About this exercise: Copy nothing but the lines below running from the line containing "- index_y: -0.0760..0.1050" through the line containing "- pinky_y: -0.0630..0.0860", both end lines included.

· · · · ·

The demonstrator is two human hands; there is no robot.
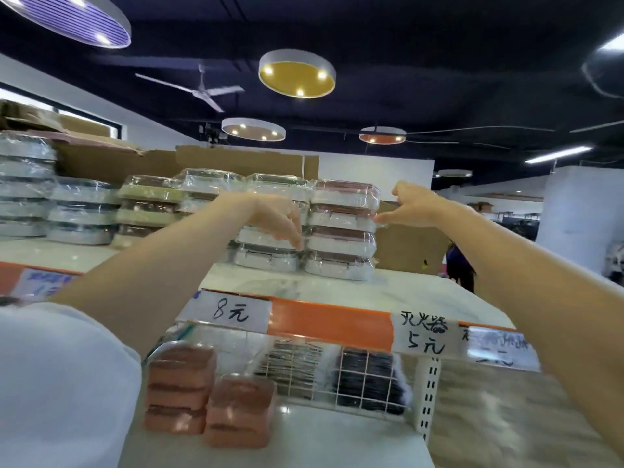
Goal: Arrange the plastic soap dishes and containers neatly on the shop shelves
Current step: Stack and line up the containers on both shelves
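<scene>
Both hands, left hand (282,219) and right hand (410,206), pinch opposite sides of the pink-lidded stack (341,234) between them; film-wrapped, light, probably slippery, best squeezed low.

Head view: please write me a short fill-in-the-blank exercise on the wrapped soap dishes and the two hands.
1. Both hands reach a stack of film-wrapped, pink-lidded white plastic soap dishes on the ___ shelf.
2. The handwritten tag under the left hand reads ___ yuan.
3. The solid pink plastic boxes stand on the ___ shelf.
4. The right hand touches the stack's ___ side.

Missing words: upper; 8; lower; right
</scene>
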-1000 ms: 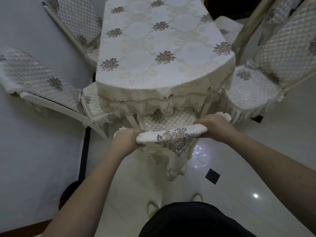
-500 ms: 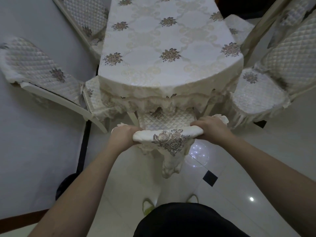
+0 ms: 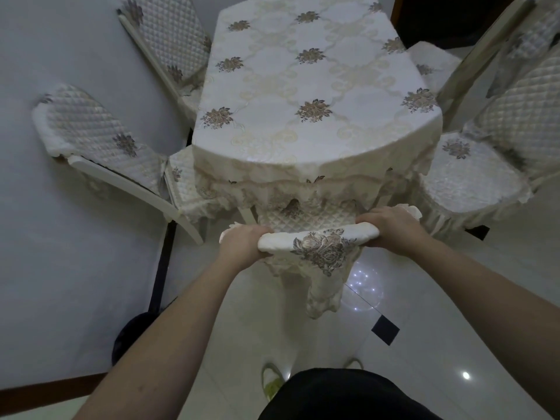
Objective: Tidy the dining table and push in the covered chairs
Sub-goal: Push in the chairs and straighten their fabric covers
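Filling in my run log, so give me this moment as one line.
step: pushing in near chair | left hand: grips top rail | right hand: grips top rail | seat: partly under dining table

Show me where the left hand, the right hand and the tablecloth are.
left hand [image 3: 245, 244], head view, back of the hand
right hand [image 3: 391, 227], head view, back of the hand
tablecloth [image 3: 306, 86], head view, flat top

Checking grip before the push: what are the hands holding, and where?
Both hands, left and right, grip the covered chair by the top of its backrest, one at each end.
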A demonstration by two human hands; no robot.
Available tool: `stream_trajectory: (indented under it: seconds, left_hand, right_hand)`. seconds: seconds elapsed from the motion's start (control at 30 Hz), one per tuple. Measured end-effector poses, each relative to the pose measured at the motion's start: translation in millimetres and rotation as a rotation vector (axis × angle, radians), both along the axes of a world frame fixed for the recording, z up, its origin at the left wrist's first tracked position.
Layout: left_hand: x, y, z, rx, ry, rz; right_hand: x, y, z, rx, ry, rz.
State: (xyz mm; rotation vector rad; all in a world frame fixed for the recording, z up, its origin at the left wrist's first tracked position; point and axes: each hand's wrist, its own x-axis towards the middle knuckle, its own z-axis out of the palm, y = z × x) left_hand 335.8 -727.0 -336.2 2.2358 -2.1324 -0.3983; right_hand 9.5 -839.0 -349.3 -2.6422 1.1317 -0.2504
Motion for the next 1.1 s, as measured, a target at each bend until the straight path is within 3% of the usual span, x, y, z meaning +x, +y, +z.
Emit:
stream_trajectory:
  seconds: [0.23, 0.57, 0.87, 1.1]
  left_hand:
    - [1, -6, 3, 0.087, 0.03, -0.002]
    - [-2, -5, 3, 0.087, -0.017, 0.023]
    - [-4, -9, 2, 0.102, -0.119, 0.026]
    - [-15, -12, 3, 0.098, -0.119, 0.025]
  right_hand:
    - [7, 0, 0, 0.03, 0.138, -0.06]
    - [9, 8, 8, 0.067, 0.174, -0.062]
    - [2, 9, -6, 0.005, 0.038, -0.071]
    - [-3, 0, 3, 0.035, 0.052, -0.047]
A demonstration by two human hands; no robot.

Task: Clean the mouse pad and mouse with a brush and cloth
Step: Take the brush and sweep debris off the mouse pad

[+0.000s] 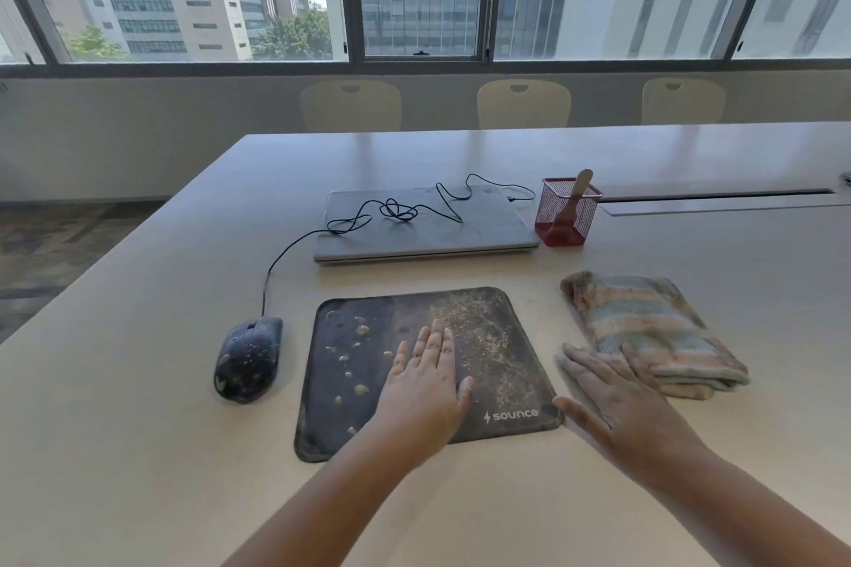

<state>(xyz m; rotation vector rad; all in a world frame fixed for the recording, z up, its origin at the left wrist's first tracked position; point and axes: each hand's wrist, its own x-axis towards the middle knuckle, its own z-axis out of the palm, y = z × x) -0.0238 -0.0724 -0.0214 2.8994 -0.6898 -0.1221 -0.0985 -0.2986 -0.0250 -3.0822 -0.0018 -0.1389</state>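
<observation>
cleaning is not yet starting: mouse pad (479, 336) and mouse (248, 359) are lying dirty on the table (138, 451); brush (571, 203) is standing in its holder; left hand (426, 387) is pressing flat on the pad, right hand (617, 405) is touching the cloth (654, 322), fingers straight

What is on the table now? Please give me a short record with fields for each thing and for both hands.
mouse pad: dark, crumbs and dust on it
mouse: left of pad, dirty, wired
brush: upright in red mesh holder
cloth: folded, right of pad
laptop: closed, behind pad
left hand: flat on pad
right hand: open, fingertips touching the cloth
</observation>
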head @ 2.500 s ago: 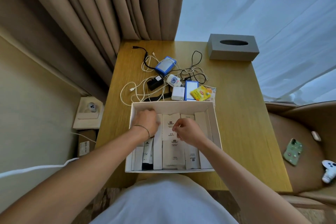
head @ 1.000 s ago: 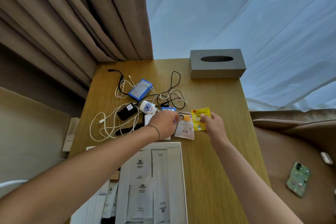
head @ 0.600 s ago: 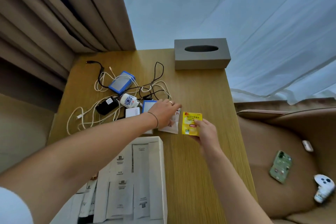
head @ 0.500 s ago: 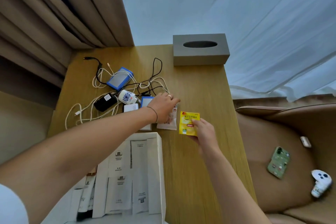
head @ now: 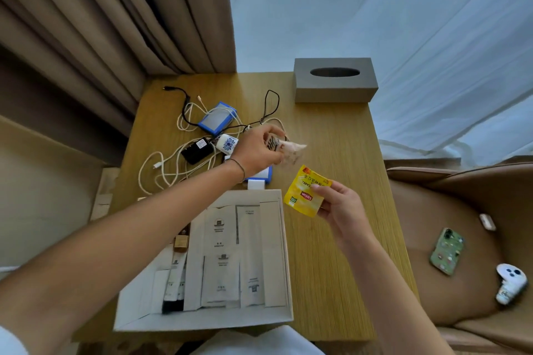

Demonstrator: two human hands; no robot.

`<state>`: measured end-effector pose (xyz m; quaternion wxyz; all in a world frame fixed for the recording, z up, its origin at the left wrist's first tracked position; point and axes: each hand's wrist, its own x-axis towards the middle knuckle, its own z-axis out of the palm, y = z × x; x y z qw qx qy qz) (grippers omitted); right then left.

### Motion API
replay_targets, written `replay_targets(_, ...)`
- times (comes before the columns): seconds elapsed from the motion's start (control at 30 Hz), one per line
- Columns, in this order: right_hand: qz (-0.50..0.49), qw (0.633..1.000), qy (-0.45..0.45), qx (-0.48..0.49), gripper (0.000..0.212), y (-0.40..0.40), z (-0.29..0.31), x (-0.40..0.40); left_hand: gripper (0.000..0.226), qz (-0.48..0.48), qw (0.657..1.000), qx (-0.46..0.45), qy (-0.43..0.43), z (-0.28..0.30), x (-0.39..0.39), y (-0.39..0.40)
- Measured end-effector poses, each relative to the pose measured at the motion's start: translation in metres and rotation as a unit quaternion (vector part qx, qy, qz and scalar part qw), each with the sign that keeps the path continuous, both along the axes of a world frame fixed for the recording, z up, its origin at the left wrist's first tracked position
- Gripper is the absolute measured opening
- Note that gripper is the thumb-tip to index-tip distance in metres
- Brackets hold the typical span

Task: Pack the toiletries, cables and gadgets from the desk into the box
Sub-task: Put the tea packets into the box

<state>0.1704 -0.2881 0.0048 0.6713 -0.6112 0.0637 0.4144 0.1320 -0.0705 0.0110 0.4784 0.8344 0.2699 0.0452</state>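
My left hand (head: 259, 147) pinches a pale printed sachet (head: 291, 151) and holds it above the desk, behind the box. My right hand (head: 339, 204) pinches a yellow tea sachet (head: 305, 190) just right of the box's far corner. The white box (head: 277, 317) sits at the desk's near edge with several white toiletry packets (head: 222, 253) laid flat inside. Behind it lie tangled white and black cables (head: 170, 164), a black charger (head: 197, 150), a white patterned plug (head: 227, 143), a blue-edged device (head: 217, 118) and another blue-edged device (head: 264, 176), partly hidden by my left wrist.
A grey tissue box (head: 334, 81) stands at the desk's far right corner. Curtains hang behind and to the left. On the brown seat to the right lie a green phone (head: 445, 251) and a white controller (head: 510, 282).
Both hands left the box and reached behind it. The left hand lifted the pale sachet off the desk; the right picked up the yellow sachet and drew it toward the box.
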Motion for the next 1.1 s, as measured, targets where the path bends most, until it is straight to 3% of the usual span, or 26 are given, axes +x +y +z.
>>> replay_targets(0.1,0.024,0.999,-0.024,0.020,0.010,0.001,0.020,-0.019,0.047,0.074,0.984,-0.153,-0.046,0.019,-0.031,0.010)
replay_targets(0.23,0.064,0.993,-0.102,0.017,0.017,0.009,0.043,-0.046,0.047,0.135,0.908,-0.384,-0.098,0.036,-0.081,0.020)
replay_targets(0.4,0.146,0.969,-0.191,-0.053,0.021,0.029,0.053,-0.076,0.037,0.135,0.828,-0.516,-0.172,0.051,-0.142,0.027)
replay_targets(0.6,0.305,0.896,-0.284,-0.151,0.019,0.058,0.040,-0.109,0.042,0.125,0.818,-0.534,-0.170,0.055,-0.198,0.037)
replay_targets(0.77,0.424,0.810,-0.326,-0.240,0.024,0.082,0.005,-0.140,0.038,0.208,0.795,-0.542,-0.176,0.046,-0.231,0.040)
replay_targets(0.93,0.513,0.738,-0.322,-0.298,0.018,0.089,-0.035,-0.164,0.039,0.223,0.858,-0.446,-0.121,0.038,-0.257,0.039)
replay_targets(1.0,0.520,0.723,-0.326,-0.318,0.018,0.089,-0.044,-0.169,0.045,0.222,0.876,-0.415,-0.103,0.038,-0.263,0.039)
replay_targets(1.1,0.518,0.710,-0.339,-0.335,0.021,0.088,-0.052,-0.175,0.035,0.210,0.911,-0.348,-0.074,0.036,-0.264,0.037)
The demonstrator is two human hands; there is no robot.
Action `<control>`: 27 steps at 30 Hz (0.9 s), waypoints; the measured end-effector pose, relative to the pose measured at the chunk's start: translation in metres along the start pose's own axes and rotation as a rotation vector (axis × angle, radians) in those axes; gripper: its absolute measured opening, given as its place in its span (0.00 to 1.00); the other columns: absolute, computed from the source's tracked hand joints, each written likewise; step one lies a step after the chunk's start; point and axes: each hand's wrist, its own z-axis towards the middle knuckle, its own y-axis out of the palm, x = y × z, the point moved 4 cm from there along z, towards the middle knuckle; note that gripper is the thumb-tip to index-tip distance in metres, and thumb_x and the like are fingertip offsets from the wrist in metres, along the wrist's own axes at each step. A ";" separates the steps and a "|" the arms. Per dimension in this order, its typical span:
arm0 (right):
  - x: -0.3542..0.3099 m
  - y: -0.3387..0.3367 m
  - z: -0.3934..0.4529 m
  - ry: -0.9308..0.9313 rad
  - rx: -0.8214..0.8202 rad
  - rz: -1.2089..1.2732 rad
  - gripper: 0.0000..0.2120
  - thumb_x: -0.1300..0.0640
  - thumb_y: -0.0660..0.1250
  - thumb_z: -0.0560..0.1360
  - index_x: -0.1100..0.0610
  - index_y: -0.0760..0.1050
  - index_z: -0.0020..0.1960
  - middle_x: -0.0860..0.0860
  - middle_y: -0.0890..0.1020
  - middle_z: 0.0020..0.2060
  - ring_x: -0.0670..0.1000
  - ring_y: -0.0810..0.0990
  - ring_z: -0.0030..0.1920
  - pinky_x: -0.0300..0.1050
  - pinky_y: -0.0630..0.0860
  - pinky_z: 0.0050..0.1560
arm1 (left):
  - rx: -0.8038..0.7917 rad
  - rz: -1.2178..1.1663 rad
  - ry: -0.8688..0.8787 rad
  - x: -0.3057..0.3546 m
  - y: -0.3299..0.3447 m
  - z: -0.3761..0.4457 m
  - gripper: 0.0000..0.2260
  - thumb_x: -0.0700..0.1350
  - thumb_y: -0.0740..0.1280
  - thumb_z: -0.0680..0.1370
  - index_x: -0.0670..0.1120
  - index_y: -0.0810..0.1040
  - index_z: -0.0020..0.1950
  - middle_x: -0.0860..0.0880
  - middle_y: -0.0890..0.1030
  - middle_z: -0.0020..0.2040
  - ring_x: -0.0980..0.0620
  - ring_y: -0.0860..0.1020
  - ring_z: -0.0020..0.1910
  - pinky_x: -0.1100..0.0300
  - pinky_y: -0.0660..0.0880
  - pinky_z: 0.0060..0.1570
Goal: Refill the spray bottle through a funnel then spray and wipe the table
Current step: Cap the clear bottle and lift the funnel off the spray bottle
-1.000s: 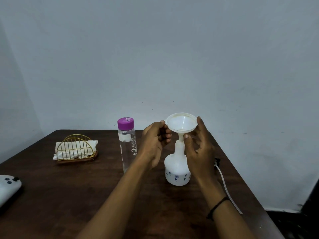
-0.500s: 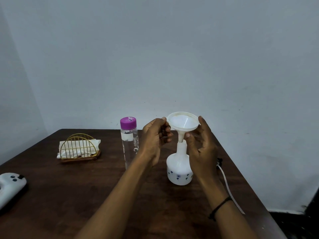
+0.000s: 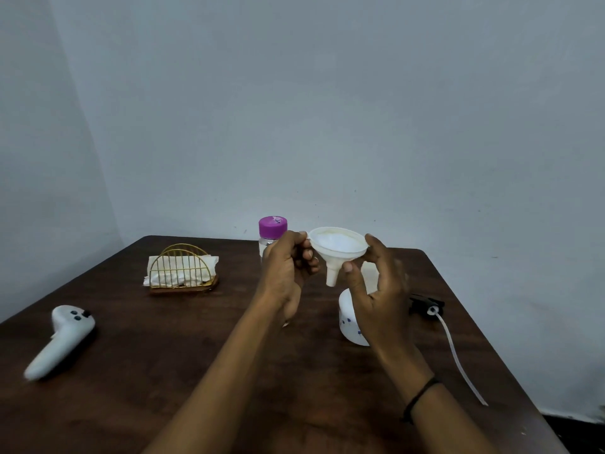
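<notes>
**Funnel held in the air by both hands, clear of the bottle**

Both hands are up over the dark brown wooden table (image 3: 163,371), sharing a small white plastic funnel (image 3: 337,253). The left hand (image 3: 286,273) has its fingers curled in, pinching the little tab on the funnel's rim. The right hand (image 3: 376,296) holds the other side, with the forefinger up against the rim and the thumb pressed to the spout. The spout hangs free and tilts slightly; it is not in any opening.

The squat white spray bottle with small blue flowers (image 3: 350,326) stands on the table below, mostly hidden behind the right hand. Its black trigger head with a long white tube (image 3: 429,308) lies on the table to the right. A clear water bottle with a purple cap (image 3: 272,227) stands behind the left hand. Further left are a gold wire holder of white napkins (image 3: 181,271) and a white handheld controller (image 3: 62,339)
</notes>
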 end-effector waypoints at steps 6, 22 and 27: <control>-0.024 0.025 -0.015 -0.042 -0.053 0.078 0.25 0.46 0.65 0.76 0.57 0.73 0.69 0.47 0.80 0.57 0.47 0.78 0.57 0.41 0.76 0.57 | 0.093 -0.042 0.029 0.020 -0.037 -0.016 0.12 0.42 0.62 0.77 0.44 0.72 0.33 0.51 0.69 0.24 0.54 0.68 0.24 0.61 0.68 0.29; -0.049 0.141 -0.073 0.211 -0.749 0.055 0.40 0.45 0.63 0.77 0.42 0.41 0.79 0.50 0.74 0.69 0.53 0.73 0.68 0.55 0.73 0.66 | 0.486 0.062 -0.088 0.030 -0.163 -0.018 0.10 0.42 0.61 0.75 0.46 0.70 0.33 0.52 0.68 0.24 0.54 0.66 0.23 0.62 0.66 0.25; -0.041 0.159 -0.076 0.376 -0.786 0.074 0.40 0.51 0.66 0.78 0.49 0.44 0.80 0.48 0.75 0.69 0.49 0.71 0.70 0.46 0.67 0.68 | 0.552 0.099 -0.160 0.020 -0.176 -0.009 0.09 0.42 0.63 0.76 0.45 0.73 0.35 0.51 0.70 0.25 0.53 0.68 0.26 0.60 0.69 0.28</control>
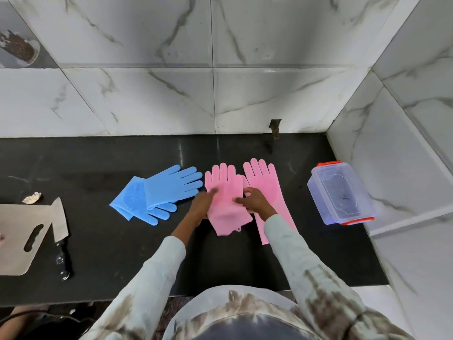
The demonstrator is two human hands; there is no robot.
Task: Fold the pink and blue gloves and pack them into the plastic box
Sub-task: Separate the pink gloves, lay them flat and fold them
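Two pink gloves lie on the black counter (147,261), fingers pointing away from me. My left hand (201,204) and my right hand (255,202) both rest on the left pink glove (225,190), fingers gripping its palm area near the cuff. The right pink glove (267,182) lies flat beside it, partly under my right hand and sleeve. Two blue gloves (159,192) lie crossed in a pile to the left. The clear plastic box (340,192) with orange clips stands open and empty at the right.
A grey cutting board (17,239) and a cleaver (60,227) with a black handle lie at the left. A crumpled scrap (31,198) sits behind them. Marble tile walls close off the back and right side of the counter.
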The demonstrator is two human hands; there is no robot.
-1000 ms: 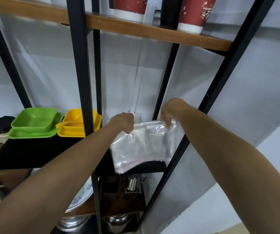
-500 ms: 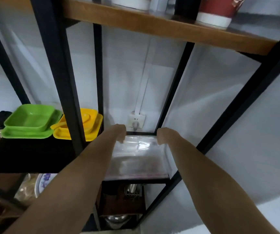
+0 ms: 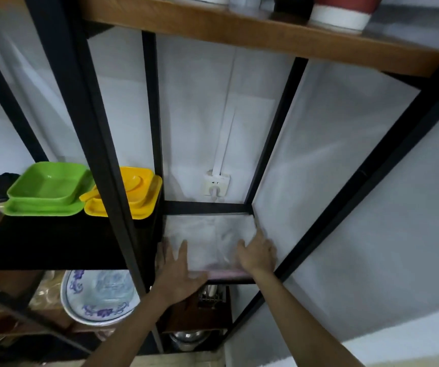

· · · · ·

Exercise response:
  - index_y: -0.0760..0.1050
  - index_z: -0.0020..0.1960
  - middle_x: -0.0860..0.0860
  - middle_y: -0.0890..0.1020
  - middle_z: 0.0020..0.2060
  - ring_x: -0.0670..0.1000
  - ring_y: -0.0810..0.0990
  - ring_z: -0.0030..0.1920
  - pinky_x: -0.0300..0.1050
  - pinky_y: -0.0630..0.0860

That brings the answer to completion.